Coin, the card of cards, is back with a couple of updates: a “tap-to-unlock” feature, and a video demonstration of their latest prototype.
If you remember from our original review, we described Coin as a reasonable idea with one well-intentioned but fundamentally flawed feature: it disables itself when out of range of your smartphone. It makes sense they would confront concerns about the security of their device head-on, but what happens if the battery on your phone dies? Well, it seems they have a solution:
Depending on (1) the complexity of the passcode and (2) what protection they have against brute-force attacks (e.g. will it lock you out after repeated failures?), this change may completely undermine the value of the feature. Still, it means users won’t be completely screwed if their phone gets stolen and Coin can still claim it among their list of features.
There’s a new video demonstrating a Coin prototype cycling through several cards, then completing a purchase. It’s all very convincing. Unfortunately, you’ll have to take my word for that because the video is not publicly available.
That’s right. Rather than posting their demo to the main Coin page, they’ve hidden it on a separate password-protected backer’s club page. The security is pretty weak (I was able to get in if that’s any indication), so it’s less about protecting information than affecting an air of refined exclusivity. I mean, just look at this:
I appreciate good branding as much as the next guy, but this video is exactly the sort of thing I’d want to see before backing the project, not after.

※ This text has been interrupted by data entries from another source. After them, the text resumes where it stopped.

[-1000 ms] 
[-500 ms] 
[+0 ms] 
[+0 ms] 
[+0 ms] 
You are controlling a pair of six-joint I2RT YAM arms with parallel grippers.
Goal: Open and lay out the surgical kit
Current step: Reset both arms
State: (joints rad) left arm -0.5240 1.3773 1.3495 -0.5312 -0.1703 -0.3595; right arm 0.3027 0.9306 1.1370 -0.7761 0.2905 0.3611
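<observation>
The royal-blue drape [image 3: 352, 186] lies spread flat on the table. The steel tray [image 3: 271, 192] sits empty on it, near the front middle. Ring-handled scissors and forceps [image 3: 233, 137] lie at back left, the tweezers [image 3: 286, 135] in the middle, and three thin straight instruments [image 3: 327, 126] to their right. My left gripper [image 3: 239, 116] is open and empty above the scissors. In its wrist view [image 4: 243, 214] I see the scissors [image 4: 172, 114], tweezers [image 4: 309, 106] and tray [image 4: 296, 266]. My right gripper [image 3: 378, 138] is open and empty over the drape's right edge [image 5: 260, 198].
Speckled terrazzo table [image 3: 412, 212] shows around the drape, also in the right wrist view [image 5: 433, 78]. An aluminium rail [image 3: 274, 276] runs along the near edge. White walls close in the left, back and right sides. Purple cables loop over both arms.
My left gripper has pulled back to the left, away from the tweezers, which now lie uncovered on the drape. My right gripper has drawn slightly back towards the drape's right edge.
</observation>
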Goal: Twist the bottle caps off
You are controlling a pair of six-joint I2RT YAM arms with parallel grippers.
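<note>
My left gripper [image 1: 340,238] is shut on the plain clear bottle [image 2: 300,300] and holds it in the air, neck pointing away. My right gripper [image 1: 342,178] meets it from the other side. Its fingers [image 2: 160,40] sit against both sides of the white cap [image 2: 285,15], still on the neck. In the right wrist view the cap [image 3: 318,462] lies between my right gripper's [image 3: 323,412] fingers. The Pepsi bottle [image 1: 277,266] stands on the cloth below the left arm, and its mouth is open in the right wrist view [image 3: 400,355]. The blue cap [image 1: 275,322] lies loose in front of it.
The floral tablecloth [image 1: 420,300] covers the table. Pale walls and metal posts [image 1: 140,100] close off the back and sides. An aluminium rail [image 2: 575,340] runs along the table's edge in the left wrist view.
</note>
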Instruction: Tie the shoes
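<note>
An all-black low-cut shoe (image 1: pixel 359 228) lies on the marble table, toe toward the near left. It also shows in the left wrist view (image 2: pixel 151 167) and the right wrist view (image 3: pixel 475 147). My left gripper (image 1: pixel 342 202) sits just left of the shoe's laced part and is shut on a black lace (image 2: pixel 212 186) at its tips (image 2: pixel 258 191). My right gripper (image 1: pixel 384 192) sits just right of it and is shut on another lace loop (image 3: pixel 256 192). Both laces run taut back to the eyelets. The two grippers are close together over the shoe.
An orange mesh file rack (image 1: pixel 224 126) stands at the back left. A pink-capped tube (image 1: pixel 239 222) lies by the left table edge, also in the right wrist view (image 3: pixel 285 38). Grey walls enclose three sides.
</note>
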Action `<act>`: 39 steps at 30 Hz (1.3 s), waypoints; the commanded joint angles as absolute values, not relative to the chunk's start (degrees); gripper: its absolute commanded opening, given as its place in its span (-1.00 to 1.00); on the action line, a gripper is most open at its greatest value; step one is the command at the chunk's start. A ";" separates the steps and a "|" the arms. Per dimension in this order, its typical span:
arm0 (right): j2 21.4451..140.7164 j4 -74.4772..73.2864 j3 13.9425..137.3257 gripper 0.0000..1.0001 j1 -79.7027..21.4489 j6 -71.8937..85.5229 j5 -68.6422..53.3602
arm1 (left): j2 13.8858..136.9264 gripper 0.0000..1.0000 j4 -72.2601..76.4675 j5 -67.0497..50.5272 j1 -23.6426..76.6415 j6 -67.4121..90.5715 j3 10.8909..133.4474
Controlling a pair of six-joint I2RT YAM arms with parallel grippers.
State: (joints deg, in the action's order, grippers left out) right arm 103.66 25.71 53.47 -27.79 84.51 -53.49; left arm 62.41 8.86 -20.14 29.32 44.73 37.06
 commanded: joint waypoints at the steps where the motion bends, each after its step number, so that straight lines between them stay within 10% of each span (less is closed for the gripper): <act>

I still have reservations about this product, but none of those reservations are technical. It seems they have a good chance of launching this product when they’ve promised.
Consider this, however. Coin’s terms of service place all liability for stolen data and fraudulent use onto users, but users do not have access to the technical details of Coin’s implementation to make an informed assessment of the risk involved. The product could be airtight, or it could include obvious, fundamental design vulnerabilities. We simply don’t know.